* **The problem**: A faithful, word-for-word copy of the records is required, and it must contain no pictures.

[Data records]
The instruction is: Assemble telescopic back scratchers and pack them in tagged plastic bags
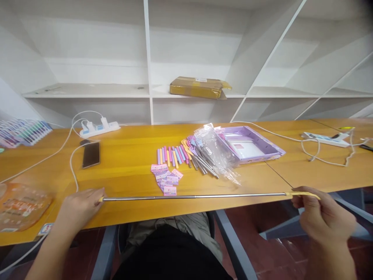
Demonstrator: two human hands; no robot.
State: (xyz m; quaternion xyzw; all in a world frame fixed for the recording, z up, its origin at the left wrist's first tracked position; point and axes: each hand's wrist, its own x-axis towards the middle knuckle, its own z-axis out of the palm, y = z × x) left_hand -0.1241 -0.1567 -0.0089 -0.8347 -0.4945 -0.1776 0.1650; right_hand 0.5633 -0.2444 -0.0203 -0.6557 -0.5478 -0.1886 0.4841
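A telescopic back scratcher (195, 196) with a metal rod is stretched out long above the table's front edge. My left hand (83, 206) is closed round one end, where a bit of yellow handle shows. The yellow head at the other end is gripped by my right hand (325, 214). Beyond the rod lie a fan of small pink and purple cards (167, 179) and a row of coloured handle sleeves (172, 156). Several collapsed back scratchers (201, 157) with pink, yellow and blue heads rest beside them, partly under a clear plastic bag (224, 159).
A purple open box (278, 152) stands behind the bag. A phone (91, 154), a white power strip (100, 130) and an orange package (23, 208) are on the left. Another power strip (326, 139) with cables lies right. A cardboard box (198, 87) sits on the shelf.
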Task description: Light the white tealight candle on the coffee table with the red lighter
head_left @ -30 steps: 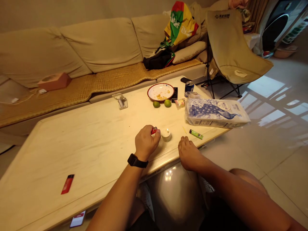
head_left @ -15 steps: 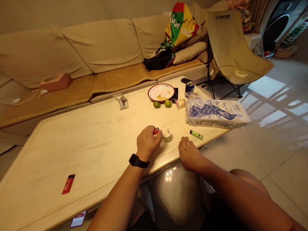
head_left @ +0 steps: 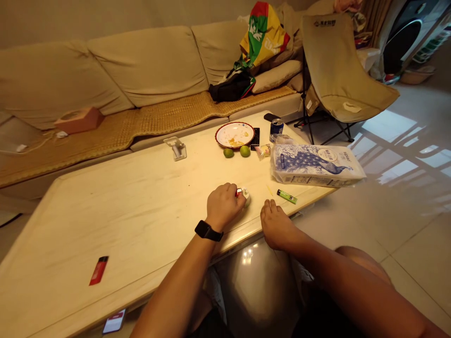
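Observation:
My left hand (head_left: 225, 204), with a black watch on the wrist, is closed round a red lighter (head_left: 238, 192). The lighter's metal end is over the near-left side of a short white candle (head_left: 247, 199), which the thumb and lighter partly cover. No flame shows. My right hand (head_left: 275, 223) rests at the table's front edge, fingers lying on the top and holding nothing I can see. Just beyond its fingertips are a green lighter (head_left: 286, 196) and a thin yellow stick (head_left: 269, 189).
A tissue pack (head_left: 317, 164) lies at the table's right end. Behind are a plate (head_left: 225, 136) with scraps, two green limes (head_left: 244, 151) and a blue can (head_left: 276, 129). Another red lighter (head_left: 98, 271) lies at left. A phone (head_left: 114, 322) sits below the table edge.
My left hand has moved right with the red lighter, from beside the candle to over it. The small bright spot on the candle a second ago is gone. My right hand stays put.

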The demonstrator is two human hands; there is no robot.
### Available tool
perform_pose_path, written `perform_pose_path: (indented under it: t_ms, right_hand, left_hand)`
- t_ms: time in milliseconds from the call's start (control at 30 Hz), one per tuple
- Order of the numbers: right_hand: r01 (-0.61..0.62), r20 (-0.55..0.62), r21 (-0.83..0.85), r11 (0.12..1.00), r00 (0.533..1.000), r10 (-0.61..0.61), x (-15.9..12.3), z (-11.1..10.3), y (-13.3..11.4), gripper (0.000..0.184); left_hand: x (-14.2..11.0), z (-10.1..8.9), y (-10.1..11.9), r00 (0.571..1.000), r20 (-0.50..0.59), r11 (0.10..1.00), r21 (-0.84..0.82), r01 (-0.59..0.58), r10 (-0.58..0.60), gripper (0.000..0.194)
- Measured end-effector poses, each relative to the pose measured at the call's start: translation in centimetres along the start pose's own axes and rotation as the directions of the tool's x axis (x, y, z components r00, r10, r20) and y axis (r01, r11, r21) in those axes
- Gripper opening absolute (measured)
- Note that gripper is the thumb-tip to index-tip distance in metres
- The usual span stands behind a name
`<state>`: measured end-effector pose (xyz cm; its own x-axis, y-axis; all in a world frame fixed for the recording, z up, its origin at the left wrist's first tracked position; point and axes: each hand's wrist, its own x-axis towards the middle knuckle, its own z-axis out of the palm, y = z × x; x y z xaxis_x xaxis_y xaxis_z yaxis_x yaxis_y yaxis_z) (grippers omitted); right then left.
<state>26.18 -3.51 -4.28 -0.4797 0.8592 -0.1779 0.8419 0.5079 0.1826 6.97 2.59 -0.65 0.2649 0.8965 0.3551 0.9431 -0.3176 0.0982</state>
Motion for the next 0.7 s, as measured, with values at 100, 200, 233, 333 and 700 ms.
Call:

* **Solution for this problem**:
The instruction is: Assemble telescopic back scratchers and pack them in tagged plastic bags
Demonstrator: two human hands; no robot.
State: (xyz m; quaternion xyzw; all in a world frame fixed for the recording, z up, its origin at the left wrist's first tracked position; point and axes: each hand's wrist, its own x-axis towards the middle knuckle, its own z-axis out of the palm, y = z × x) left_hand -0.1241 -0.1567 -0.0089 -0.8347 -0.4945 -0.1776 0.1650; right_hand 0.5633 -0.2444 -0.0203 -0.6557 -0.5478 -0.1886 0.4841
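A telescopic back scratcher (195, 196) with a metal rod is stretched out long above the table's front edge. My left hand (83, 206) is closed round one end, where a bit of yellow handle shows. The yellow head at the other end is gripped by my right hand (325, 214). Beyond the rod lie a fan of small pink and purple cards (167, 179) and a row of coloured handle sleeves (172, 156). Several collapsed back scratchers (201, 157) with pink, yellow and blue heads rest beside them, partly under a clear plastic bag (224, 159).
A purple open box (278, 152) stands behind the bag. A phone (91, 154), a white power strip (100, 130) and an orange package (23, 208) are on the left. Another power strip (326, 139) with cables lies right. A cardboard box (198, 87) sits on the shelf.
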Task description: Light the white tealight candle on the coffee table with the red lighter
head_left @ -30 steps: 
head_left @ -15 steps: 
head_left @ +0 steps: 
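Observation:
My left hand (head_left: 225, 204), with a black watch on the wrist, is closed round a red lighter (head_left: 238, 192). The lighter's metal end is over the near-left side of a short white candle (head_left: 247, 199), which the thumb and lighter partly cover. No flame shows. My right hand (head_left: 275, 223) rests at the table's front edge, fingers lying on the top and holding nothing I can see. Just beyond its fingertips are a green lighter (head_left: 286, 196) and a thin yellow stick (head_left: 269, 189).
A tissue pack (head_left: 317, 164) lies at the table's right end. Behind are a plate (head_left: 225, 136) with scraps, two green limes (head_left: 244, 151) and a blue can (head_left: 276, 129). Another red lighter (head_left: 98, 271) lies at left. A phone (head_left: 114, 322) sits below the table edge.
My left hand has moved right with the red lighter, from beside the candle to over it. The small bright spot on the candle a second ago is gone. My right hand stays put.
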
The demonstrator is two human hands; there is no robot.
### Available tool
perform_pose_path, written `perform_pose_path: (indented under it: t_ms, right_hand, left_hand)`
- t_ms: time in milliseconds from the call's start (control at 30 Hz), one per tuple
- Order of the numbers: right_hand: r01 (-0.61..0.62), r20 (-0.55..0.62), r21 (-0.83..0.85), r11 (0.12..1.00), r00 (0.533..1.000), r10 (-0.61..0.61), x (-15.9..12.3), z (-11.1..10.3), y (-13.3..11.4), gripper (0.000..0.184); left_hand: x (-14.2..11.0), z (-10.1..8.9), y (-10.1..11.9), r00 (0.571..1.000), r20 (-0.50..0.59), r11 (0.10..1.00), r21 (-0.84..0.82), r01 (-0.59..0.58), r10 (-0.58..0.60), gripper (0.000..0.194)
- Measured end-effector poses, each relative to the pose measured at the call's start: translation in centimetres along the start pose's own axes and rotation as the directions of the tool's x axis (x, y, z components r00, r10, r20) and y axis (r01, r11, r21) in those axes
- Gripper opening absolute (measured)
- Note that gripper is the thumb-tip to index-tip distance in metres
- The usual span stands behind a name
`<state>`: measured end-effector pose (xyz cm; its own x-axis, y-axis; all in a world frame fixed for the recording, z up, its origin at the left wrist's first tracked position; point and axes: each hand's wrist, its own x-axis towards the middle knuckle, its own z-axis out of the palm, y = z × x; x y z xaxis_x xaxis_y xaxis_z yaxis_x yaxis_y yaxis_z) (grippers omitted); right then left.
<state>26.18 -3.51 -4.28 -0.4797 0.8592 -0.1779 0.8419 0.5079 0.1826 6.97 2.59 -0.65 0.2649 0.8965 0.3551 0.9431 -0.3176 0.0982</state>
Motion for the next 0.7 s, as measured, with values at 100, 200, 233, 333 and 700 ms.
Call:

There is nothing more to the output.